-- Opening Marker --
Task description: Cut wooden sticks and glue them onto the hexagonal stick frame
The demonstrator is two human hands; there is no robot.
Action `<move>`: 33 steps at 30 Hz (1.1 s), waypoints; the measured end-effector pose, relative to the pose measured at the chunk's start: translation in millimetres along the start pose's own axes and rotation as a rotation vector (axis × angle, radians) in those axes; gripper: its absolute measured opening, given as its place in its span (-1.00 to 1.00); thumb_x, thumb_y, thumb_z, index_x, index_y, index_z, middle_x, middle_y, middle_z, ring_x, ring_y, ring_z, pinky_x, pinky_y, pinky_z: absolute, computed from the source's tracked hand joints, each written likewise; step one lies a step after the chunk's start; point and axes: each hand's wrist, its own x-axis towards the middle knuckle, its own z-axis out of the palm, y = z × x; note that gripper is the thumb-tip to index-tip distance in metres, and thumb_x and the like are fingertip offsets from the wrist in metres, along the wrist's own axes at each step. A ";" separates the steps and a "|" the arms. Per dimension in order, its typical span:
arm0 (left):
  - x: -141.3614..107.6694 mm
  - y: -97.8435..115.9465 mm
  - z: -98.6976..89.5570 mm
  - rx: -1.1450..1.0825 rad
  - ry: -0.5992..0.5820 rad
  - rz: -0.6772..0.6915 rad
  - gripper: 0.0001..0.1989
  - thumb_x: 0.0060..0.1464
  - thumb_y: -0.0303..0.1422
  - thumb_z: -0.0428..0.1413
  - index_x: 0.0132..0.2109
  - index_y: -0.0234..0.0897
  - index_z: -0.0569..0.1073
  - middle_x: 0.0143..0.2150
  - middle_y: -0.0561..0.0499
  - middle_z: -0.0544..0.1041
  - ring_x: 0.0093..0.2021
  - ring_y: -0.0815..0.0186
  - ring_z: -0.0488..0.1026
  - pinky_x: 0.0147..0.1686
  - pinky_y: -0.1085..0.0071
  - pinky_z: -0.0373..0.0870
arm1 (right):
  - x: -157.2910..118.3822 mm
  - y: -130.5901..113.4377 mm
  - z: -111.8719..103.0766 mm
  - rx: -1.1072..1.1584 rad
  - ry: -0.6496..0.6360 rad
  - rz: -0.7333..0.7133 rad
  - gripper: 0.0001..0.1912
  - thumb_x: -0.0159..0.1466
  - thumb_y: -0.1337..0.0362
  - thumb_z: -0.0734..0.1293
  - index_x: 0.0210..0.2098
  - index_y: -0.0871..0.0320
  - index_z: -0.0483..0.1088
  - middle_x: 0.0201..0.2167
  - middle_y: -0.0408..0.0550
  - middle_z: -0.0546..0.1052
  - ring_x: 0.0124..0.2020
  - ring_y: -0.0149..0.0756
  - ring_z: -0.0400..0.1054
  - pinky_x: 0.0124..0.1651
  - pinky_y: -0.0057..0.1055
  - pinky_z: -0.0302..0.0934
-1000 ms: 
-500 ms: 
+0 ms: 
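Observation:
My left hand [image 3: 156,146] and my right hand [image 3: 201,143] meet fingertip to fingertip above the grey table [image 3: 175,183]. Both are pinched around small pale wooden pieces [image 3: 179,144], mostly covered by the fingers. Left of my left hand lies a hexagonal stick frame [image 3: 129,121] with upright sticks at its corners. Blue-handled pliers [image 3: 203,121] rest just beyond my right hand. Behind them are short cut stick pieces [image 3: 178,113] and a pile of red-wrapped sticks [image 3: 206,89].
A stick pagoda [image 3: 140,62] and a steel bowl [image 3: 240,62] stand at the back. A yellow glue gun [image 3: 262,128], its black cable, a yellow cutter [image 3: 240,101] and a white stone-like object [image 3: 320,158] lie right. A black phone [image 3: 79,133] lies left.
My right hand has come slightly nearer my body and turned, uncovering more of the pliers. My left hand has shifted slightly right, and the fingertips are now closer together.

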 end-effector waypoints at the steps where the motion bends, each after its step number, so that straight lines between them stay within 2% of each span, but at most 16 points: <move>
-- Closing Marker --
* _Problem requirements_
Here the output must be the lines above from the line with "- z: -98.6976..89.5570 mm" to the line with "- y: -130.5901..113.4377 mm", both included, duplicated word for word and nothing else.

* _Answer for this exercise_
  - z: -98.6976..89.5570 mm
  - rx: -1.1450..1.0825 rad
  - ry: -0.5992..0.5820 rad
  - rz: -0.6772..0.6915 rad
  - gripper: 0.0001..0.1989
  - thumb_x: 0.0060..0.1464
  - thumb_y: -0.0303..0.1422
  - thumb_z: -0.0428..0.1413
  - index_x: 0.0132..0.2109
  - index_y: -0.0234..0.0897
  - index_z: -0.0569..0.1073
  - middle_x: 0.0143..0.2150
  - middle_y: -0.0561..0.0499
  - middle_z: -0.0544..0.1041
  - ring_x: 0.0093..0.2021
  - ring_y: -0.0815..0.0186
  - ring_z: -0.0488..0.1026
  - pinky_x: 0.0147..0.1686
  - pinky_y: -0.1085..0.0071
  - pinky_z: -0.0373..0.0870
arm1 (right):
  - x: -157.2910..118.3822 mm
  - y: -130.5901..113.4377 mm

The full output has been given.